The Ministry of Manpower (MOM) requires employers to provide Foreign Domestic Workers (FDWs) with three meals a day, enough for “a female engaged in moderate activity”, but more and more FDWs are coming forward with disturbing reports that they are not receiving adequate food from their employers.
Another media source first reported on the growing food plight of FDWs in Singapore. The concern about food and proper nutrition is one of the top five issues that FDWs have recently raised.
Local government organisations Transient Workers Count Too (TWC2) and Humanitarian Organisation for Migration Economics (HOME) reported that there is a growing number of complaints from FDWs about receiving inadequate food, or food of bad quality.
While the number of FDW cases have gone down after seeing a rise in cases involving male construction workers instead, the organisations said that they continue to receive food and nutrition complaints from FDWs.
“Our case numbers have come down over the last few years, but our social workers around four years ago reported that they were hearing more complaints from workers about inadequate food in general, such as having rice and some cheap green vegetables for meal after meal,” the TWC2 spokesperson said to another media source.
Take a look at these additional numbers:
HOME, which provides food and shelter for FDWs who need assistance, said that of the 800 women housed at their shelter, around 40 percent have raised issues about not receiving enough food, or that the food that do get is of poor quality.
The Centre for Domestic Employees (CDE), which serves as NTUC’s advocacy group for FDWs, reported that around 4 percent of over 2,400 cases it has worked on since 2016 were about inadequate food complaints.
Stephanie Chok, HOME’s advocacy and communications manager, cited some of the most common food-related complaints that FDWs have brought up –
1) being given stale food
2) not being given enough food
3) being given food goes against the FDWs’ religious dietary restrictions
Chok also said that the same FDWs raising these concerns are mostly afraid to speak to their employers about the issue as they don’t want to get sacked from their jobs or reprimanded.
In some cases, employers even make noise about how quickly the food is being consumed, resulting in the FDW not feeling comfortable enough to get or ask for more food and therefore not receiving proper nutrition.
Another media source cited a few specific cases of FDWs not being given enough to eat.
Case 1: Raquel Mondarte, a 47-year-old FDW from the Philippines
Raquel’s former employer was “great” in other ways but was apparently also “very stingy with food”. Most of the time, she was not given meat or even vegetables for her meals.
Her fellow FDWs, neighbours and friends came to her rescue, donating cooked food or canned food to Raquel so she could get by. She also bought most of her own food but did not want to spend too much as she was saving her salary.
Case 2: Suri, an FDW from Indonesia
Suri works for employers who have surveillance cameras installed in their kitchen, so that they can keep track of the food that Suri is eating.

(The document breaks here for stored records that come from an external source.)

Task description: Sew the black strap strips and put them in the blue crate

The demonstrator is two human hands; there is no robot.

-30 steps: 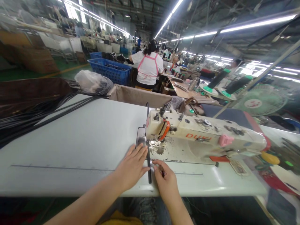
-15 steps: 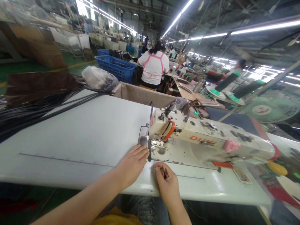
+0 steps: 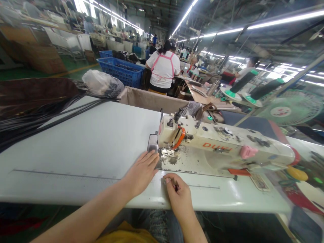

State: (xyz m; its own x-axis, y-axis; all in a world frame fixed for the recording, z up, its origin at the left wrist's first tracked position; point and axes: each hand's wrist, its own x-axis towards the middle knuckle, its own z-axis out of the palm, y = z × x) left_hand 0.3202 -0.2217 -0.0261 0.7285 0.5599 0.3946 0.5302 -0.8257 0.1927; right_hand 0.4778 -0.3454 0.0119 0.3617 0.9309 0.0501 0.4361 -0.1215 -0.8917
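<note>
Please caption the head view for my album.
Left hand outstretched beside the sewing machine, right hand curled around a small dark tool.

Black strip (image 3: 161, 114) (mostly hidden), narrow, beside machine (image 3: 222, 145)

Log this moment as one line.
left hand: palm-down beside off-white metal sewing machine | right hand: holding small dark tool | thin black strip: protruding beyond machine

A smooth, glossy finish is seen on the desk (image 3: 101, 135); painted, speckled metal on the machine (image 3: 197, 136); shiny bare metal on the plate (image 3: 152, 140). Crinkled, translucent plastic is noted for the bag (image 3: 97, 82).
</note>
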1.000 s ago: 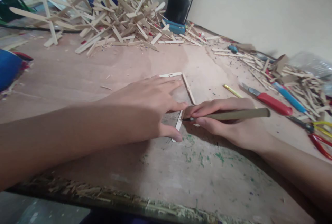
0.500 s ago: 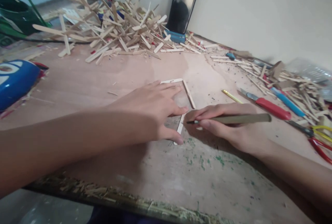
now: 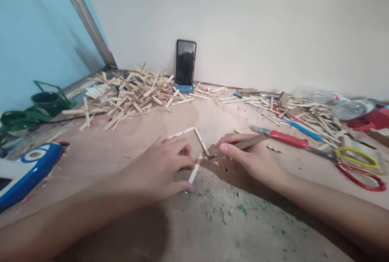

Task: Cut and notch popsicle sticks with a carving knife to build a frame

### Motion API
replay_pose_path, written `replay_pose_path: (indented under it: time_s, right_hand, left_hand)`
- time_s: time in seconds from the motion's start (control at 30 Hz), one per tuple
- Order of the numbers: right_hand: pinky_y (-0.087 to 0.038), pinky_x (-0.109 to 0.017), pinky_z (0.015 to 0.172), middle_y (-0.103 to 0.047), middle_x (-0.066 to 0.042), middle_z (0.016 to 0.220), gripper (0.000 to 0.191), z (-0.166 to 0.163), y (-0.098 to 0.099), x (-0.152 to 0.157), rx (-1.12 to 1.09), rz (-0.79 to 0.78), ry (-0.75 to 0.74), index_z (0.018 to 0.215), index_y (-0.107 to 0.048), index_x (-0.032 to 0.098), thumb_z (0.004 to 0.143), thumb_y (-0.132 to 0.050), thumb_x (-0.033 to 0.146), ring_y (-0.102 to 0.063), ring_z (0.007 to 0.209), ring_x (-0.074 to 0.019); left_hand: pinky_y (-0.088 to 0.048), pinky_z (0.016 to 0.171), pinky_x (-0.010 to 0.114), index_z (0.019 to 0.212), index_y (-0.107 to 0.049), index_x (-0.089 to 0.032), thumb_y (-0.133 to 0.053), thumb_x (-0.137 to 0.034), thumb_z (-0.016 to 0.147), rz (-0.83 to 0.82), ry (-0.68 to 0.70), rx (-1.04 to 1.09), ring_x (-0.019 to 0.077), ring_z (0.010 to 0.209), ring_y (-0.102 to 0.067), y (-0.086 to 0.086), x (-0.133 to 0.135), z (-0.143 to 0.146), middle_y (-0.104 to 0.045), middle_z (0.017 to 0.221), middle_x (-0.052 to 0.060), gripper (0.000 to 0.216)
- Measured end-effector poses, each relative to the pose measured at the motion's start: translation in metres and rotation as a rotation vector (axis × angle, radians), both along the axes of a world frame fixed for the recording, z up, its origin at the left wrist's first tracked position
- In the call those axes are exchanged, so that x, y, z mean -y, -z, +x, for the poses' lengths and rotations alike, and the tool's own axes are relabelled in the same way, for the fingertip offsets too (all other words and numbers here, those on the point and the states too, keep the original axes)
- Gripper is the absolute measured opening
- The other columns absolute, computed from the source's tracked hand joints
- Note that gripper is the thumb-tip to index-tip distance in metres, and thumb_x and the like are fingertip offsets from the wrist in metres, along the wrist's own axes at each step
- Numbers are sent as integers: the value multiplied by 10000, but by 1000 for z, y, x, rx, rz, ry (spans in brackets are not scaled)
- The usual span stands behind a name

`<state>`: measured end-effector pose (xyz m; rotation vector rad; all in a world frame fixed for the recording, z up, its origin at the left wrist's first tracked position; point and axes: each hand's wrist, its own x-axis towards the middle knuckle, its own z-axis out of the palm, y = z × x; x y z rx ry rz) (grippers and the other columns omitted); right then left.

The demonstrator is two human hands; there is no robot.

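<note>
My left hand (image 3: pixel 165 169) rests low over the wooden table with its fingers bent and spread apart. Its thumb touches the lower end of a pale popsicle stick (image 3: pixel 196 169). A second stick (image 3: pixel 201 140) slants from near that one up to a third stick (image 3: pixel 181 133), partly behind my left fingers; together they form an angular outline. In my right hand (image 3: pixel 247 150) is a slim olive-brown pen (image 3: pixel 251 142), gripped between thumb and fingers. Its dark tip points left, close to the gap where the two nearer sticks almost meet.
A heap of popsicle sticks (image 3: pixel 136 96) lies at the back left, beside an upright phone (image 3: pixel 185 62) in a blue stand. To the right are a red-handled cutter (image 3: pixel 288 138), scissors (image 3: pixel 355 165) and more sticks. A blue-and-white object (image 3: pixel 38 169) sits at the left.
The view has tilted up and back, showing more wall. My left fingers have curled and drawn back from the sticks. The pen tip has moved from the lower stick toward the gap.
</note>
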<state>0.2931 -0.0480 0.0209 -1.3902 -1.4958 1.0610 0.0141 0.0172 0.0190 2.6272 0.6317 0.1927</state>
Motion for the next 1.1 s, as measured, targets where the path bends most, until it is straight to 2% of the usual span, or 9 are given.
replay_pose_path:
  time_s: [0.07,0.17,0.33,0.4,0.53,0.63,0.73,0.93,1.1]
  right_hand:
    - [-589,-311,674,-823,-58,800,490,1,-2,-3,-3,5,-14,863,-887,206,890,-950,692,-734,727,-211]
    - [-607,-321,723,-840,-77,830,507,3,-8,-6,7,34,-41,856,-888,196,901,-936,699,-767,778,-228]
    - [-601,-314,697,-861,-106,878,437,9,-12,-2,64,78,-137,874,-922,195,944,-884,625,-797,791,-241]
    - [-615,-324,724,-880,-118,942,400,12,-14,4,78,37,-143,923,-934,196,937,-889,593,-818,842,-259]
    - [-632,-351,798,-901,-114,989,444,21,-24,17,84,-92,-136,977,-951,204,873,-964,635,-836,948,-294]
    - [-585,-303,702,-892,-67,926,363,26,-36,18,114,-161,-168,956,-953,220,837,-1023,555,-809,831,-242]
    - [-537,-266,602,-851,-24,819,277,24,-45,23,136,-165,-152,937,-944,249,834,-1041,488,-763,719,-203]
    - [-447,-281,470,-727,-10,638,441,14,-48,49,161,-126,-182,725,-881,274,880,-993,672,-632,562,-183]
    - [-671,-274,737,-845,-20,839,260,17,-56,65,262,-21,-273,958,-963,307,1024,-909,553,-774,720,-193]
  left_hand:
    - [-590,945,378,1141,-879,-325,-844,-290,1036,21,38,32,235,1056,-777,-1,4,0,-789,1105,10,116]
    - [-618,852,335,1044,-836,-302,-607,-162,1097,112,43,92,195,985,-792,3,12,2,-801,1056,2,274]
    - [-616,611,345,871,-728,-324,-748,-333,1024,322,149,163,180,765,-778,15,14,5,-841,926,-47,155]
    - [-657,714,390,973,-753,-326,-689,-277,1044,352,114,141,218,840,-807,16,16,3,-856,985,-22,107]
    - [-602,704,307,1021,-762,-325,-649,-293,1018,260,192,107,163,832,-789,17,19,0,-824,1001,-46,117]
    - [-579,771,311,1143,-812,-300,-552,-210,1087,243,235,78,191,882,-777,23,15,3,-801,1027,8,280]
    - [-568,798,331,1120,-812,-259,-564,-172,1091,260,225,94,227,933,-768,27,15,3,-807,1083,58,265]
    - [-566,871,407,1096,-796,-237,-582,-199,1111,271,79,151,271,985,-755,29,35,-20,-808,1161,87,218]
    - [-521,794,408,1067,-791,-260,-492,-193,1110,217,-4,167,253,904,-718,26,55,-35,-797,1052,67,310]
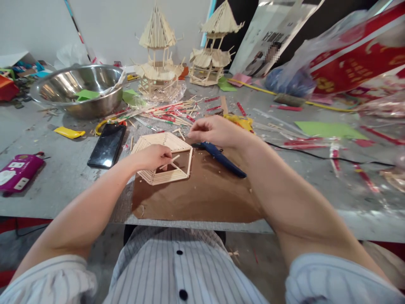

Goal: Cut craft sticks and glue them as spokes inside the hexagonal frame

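Observation:
A flat, many-sided frame of wooden sticks (171,176) lies partly on a brown board (202,198). Over its open middle, my left hand (155,157) is closed in a pinch on a short wooden stick (174,159). My right hand (210,130) hovers at the frame's far right side, fingers curled together; whatever is between them is hidden. Just below that hand rests a blue-handled tool (223,159), its dark tip pointing toward the frame. A few short stick pieces (179,133) lie beyond the frame's far edge.
Behind stand two stick-built pagoda models (158,63). To the left are a steel bowl (101,101), a phone (107,145), a yellow cutter (69,133) and a purple packet (20,173). Loose sticks in red wrappers (171,112) and a black cable (316,152) cross the table.

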`<state>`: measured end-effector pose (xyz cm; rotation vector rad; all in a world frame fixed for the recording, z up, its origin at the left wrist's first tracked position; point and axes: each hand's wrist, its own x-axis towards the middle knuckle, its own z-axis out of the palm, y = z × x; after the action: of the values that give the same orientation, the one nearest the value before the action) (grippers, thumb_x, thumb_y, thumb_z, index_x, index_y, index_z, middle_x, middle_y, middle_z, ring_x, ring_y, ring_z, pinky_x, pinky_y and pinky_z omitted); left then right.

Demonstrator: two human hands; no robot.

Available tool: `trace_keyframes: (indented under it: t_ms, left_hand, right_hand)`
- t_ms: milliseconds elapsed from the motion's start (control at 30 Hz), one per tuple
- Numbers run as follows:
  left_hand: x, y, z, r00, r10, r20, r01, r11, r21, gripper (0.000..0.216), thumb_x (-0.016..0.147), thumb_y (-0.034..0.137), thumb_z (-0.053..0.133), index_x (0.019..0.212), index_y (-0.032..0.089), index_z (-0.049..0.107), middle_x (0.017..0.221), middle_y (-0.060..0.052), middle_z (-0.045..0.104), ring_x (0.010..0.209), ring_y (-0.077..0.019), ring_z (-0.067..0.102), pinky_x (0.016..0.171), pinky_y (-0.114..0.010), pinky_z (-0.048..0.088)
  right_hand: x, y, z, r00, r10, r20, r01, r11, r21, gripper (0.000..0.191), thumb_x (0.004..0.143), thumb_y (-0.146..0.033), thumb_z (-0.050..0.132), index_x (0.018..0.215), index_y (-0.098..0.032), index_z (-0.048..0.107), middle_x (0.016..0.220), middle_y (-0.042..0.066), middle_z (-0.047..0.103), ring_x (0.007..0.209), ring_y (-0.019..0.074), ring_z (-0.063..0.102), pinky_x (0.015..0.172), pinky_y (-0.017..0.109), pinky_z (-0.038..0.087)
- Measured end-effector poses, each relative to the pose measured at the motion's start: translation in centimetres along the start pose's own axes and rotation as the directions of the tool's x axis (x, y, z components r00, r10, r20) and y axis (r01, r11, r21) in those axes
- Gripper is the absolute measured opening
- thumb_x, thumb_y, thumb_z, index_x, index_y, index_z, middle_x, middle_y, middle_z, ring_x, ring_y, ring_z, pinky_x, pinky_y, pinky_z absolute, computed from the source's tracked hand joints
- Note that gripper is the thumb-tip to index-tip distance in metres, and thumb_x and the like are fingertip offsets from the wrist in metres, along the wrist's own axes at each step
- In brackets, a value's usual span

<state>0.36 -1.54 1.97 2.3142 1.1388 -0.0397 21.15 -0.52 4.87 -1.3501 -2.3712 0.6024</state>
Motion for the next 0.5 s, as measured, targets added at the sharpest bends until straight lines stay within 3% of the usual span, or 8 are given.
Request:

Suri said that he employers allow her to only eat certain foods. As an example, she is permitted to eat eggs, but maybe only one per day. She was also told that she is not allowed to eat fish because it is expensive.
Suri also gets questioned by her employers if she cooks but the children she cares for are not eating and if she takes food from their refrigerator. Like Raquel, she buys a lot of her own food.
MOM is very specific and strict about making sure that employers follow the guidelines on adequate food and rest that FDWs are lawfully entitled to. MOM said that employers are required to provide adequate food and fulfil all obligations relating to the well-being of the FDW, regardless of whether the employer is in Singapore or overseas.
Here is an excerpt from the MOM page on Rest days and well-being for foreign domestic worker:
“You must provide your FDW with 3 meals a day.
An example of a day’s food intake for a female engaged in moderate activity is as follows:
- Breakfast: 4 slices of bread with spread
- Lunch: 1 bowl of rice + three-quarter cup of cooked vegetables + palm-sized amount of meat (fish/poultry/beef/lamb) + fruit
- Dinner: 1 bowl of rice + three-quarter cup of cooked vegetables + palm-sized amount of meat (fish/poultry/beef/lamb) + fruit
Be sensitive to your FDW’s needs when it comes to food. Do not force your FDW to eat food that she is not supposed to or is not comfortable with. For example, your FDW may not be able to eat certain food due to her religious beliefs, or she may not be accustomed to your family’s dietary requirements (e.g. vegetarian food or porridge).”
If employers do not comply with the guidelines set by MOM, serious charges can be filed and employers can be charged and even sentenced to jail.
Last year, a couple was sentenced to jail – three weeks for the husband (with a fine of S$10,000) and three months for the wife – for starving their Filipino FDW for 15 months, which caused her to lose around 20kgs.